Wednesday, August 6, 2008

When All Else Fails, Scare the Public About Obama

It appears that the Republicans' only hope is to feed the doubts many citizens have about Barack Obama's ability to lead. Here are a few recent examples, which are but a fraction of what's available:

From American Thinker:
Obama's Craftiness, by Ed Lasky. Barack Obama is one crafty fellow, reaping political success out of career that got precious little done.
Emperor Obama's New Clothes, by James Lewis. What I want to know is, how did Hans Christian Andersen know about Barack Obama more than a century ago? Because Obama is straight out of Andersen's classic fairly tale, The Emperor's New Clothes. Old Hans Christian, who lived in Denmark from 1805 to 1875, had Obama's number down pat.
Why I'm Thanking God for Obama, by Kyle-Anne Shiver. As so many have noted, 2008 is not an ordinary American election. Rather than two people with different policy positions vying for the President's job, we have one man who understands he's a mere mortal like the rest of us, and one man, who seems to think he is a god.
Recycling Jimmy Carter, by J. Robert Smith. Barack Obama doesn't just talk about conservation, he practices it.
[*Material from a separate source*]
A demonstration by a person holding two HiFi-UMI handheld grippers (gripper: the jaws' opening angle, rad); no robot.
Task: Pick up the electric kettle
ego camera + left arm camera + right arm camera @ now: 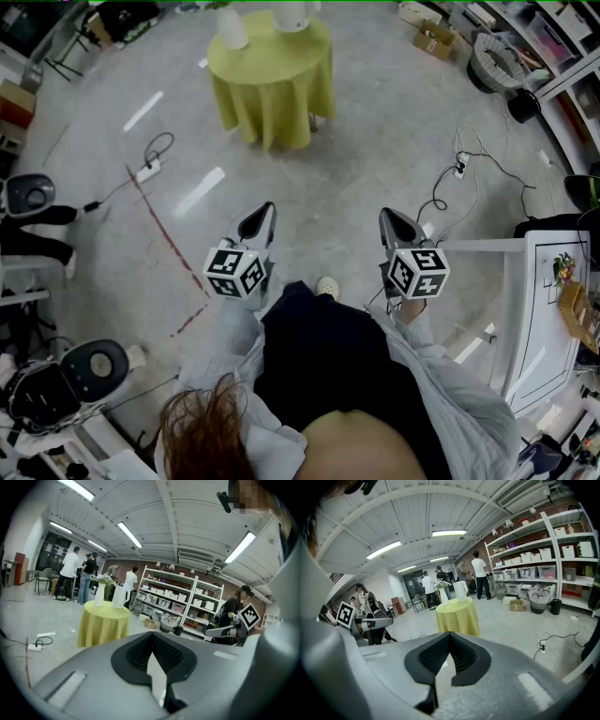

In his thinking and proposals on energy, the Illinois senator has expertly recycled Jimmy Carter.

From Discover the Networks:
Barack Hussein Obama - a short biography.
Barack's World - a catalog of his past associations.

From Investor's Business Daily:
Young Obama's Red Mentor. ..the seeds of Obama's far-left ideology were planted in his formative years as a teenager growing up in Hawaii — and they were far more radical than any biography or media profile has portrayed.

From Opinion Journal [Wall Street Journal]:
Political Diary: Directional Drilling. Obama's flip-flop tests the Democrats' stance on energy.

From Townhall.com:
Is the Press Actually Hurting Obama? by Carol Platt Liebau. The ironic net effect of the dinosaur media pushing a crisis atmosphere and preaching the need for change on the one hand and pampering Obama on the other is that the public may hesitate to take a chance on someone so inexperienced.
The Brangelina-fication of the Obamas, by Michelle Malkin. She tears into media efforts to portray the Obamas as a typical American family, an illusion that lacks even the redeeming feature of sincerity.